Canappendix is a new supply chain software company providing POS systems and seed-to-sale compliance solutions, and they’re hiring too: a full-time account executive located in Oklahoma City or Long Beach, CA. What’s most interesting about Canappendix is that this is a social equity-licensed company—yes, one that doesn’t actually touch weed. It’s the first of its kind.
Mary Jane Gibson pens a surreal, weed-infused true crime piece for Rolling Stone about a Russian billionaire funnelling Russian money into California’s cannabis market, his shady cannabis company called Genius Fund, and his shocking, seemingly self-inflicted death.
Rosario Dawson joined the board of Cann, the California-licensed THC beverage company backed by a number of other celebs. Rumor has it Dawson may be in a relationship with Sen. Cory Booker (D-NJ)—one of the cosponsors of the Cannabis Administration and Opportunity Act currently being discussed on the hill. If that’s the case, I’m all for Dawson schmoozing with politicians in weed’s favor, and I thank her for any assistance. A big question remains: do celebrity endorsements actually move product in dispensaries? A bigger question: Can we look forward to a weed-fueled creative campaign featuring Dawson, à la fellow investor Tove Lo for the launch of Cann’s caffeinated Peach Passion Maté?

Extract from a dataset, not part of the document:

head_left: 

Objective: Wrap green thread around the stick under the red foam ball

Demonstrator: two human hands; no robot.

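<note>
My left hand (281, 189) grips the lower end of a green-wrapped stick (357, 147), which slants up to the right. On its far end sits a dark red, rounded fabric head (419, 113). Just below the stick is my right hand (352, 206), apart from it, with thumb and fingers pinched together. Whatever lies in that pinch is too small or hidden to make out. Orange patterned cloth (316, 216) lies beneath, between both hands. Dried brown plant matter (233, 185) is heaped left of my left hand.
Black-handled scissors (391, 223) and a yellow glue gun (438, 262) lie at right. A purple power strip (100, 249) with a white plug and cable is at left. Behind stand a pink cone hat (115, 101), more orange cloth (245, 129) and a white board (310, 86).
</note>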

Lingerie brand Thistle and Spire expanded their embroidered cannabis leaf Brooklyn Haze collection to a more realistic range of sizes, now offering plus sizes up to a 3X.
A new, community-centric Black-owned dispensary opens in the Crenshaw neighborhood of Los Angeles. Gorilla RX, the first social equity licensed shop to open in LA, has waited a very long time to open its doors—founder Kika Keith actually sued the city over it in 2019. Now, Keith is proud to be providing cannabis and hemp goods, lifestyle offerings from Marley Natural and Malin + Goetz, as well as small business workshops for cannabis operators.
Masks are back—good thing High Society Collection’s dainty pot leaf mask chains have been restocked in gold and silver.